● **WHAT YOU SHOULD DO**
Would you print the whole listing again, word for word?

● **MATERIALS PROVIDED**
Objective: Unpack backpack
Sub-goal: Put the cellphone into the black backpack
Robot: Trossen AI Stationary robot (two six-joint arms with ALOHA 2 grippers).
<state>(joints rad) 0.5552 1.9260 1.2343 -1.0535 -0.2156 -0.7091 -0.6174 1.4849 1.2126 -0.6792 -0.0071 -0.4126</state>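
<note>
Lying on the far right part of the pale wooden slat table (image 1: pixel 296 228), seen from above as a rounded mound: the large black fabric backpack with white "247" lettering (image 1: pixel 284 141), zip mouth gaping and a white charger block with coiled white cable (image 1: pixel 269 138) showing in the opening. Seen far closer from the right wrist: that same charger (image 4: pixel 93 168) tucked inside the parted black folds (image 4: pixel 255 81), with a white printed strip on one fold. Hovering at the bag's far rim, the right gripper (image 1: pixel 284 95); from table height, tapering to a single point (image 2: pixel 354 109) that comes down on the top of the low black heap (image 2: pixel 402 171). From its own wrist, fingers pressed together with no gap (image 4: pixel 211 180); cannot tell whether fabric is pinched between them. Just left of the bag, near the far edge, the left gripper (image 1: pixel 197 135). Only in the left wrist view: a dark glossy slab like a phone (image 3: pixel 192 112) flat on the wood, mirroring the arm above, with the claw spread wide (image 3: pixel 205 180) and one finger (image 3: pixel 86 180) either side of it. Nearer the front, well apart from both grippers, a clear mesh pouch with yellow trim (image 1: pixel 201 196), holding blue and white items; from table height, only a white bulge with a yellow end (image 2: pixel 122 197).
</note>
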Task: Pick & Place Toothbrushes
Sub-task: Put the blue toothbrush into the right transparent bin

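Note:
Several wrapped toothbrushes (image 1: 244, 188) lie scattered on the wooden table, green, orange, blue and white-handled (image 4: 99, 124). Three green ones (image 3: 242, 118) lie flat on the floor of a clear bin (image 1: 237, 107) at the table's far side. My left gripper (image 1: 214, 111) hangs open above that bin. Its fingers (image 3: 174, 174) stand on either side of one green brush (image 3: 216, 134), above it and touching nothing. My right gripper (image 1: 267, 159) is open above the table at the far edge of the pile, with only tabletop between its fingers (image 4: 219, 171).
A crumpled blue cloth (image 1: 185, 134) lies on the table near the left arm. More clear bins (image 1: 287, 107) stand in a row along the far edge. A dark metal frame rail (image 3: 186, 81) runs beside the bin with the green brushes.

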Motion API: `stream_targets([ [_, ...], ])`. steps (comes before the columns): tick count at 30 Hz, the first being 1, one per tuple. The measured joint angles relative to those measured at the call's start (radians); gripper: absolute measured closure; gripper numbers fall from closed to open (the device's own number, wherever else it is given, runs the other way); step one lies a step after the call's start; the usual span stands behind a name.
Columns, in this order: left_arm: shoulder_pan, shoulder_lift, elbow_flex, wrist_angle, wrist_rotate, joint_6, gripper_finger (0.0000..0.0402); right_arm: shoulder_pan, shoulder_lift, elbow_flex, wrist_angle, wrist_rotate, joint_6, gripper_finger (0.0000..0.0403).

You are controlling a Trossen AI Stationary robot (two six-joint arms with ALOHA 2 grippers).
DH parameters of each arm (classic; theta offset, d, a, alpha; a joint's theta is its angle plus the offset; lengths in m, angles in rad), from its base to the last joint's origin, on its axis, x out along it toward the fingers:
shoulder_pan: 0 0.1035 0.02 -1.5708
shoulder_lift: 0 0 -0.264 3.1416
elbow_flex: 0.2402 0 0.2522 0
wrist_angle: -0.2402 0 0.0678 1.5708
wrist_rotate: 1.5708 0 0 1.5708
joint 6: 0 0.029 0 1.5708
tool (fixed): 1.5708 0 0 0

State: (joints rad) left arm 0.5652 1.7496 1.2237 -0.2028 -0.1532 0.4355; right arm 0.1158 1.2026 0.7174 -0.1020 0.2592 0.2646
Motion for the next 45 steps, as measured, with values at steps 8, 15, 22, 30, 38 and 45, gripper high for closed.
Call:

● **WRITTEN RESPONSE**
Objective: Unpack backpack
Sub-goal: Put the cellphone into the black backpack
Robot: Trossen AI Stationary robot (two six-joint arms with ALOHA 2 grippers).
<state>(joints rad) 0.5552 1.9260 1.2343 -1.0535 -0.2156 -0.7091 -0.6174 1.4849 1.2126 -0.6792 -0.0071 -0.4126</state>
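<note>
Lying on the far right part of the pale wooden slat table (image 1: pixel 296 228), seen from above as a rounded mound: the large black fabric backpack with white "247" lettering (image 1: pixel 284 141), zip mouth gaping and a white charger block with coiled white cable (image 1: pixel 269 138) showing in the opening. Seen far closer from the right wrist: that same charger (image 4: pixel 93 168) tucked inside the parted black folds (image 4: pixel 255 81), with a white printed strip on one fold. Hovering at the bag's far rim, the right gripper (image 1: pixel 284 95); from table height, tapering to a single point (image 2: pixel 354 109) that comes down on the top of the low black heap (image 2: pixel 402 171). From its own wrist, fingers pressed together with no gap (image 4: pixel 211 180); cannot tell whether fabric is pinched between them. Just left of the bag, near the far edge, the left gripper (image 1: pixel 197 135). Only in the left wrist view: a dark glossy slab like a phone (image 3: pixel 192 112) flat on the wood, mirroring the arm above, with the claw spread wide (image 3: pixel 205 180) and one finger (image 3: pixel 86 180) either side of it. Nearer the front, well apart from both grippers, a clear mesh pouch with yellow trim (image 1: pixel 201 196), holding blue and white items; from table height, only a white bulge with a yellow end (image 2: pixel 122 197).
</note>
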Task: Pick & Place Toothbrushes
Sub-task: Put the blue toothbrush into the right transparent bin

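Note:
Several wrapped toothbrushes (image 1: 244, 188) lie scattered on the wooden table, green, orange, blue and white-handled (image 4: 99, 124). Three green ones (image 3: 242, 118) lie flat on the floor of a clear bin (image 1: 237, 107) at the table's far side. My left gripper (image 1: 214, 111) hangs open above that bin. Its fingers (image 3: 174, 174) stand on either side of one green brush (image 3: 216, 134), above it and touching nothing. My right gripper (image 1: 267, 159) is open above the table at the far edge of the pile, with only tabletop between its fingers (image 4: 219, 171).
A crumpled blue cloth (image 1: 185, 134) lies on the table near the left arm. More clear bins (image 1: 287, 107) stand in a row along the far edge. A dark metal frame rail (image 3: 186, 81) runs beside the bin with the green brushes.
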
Motion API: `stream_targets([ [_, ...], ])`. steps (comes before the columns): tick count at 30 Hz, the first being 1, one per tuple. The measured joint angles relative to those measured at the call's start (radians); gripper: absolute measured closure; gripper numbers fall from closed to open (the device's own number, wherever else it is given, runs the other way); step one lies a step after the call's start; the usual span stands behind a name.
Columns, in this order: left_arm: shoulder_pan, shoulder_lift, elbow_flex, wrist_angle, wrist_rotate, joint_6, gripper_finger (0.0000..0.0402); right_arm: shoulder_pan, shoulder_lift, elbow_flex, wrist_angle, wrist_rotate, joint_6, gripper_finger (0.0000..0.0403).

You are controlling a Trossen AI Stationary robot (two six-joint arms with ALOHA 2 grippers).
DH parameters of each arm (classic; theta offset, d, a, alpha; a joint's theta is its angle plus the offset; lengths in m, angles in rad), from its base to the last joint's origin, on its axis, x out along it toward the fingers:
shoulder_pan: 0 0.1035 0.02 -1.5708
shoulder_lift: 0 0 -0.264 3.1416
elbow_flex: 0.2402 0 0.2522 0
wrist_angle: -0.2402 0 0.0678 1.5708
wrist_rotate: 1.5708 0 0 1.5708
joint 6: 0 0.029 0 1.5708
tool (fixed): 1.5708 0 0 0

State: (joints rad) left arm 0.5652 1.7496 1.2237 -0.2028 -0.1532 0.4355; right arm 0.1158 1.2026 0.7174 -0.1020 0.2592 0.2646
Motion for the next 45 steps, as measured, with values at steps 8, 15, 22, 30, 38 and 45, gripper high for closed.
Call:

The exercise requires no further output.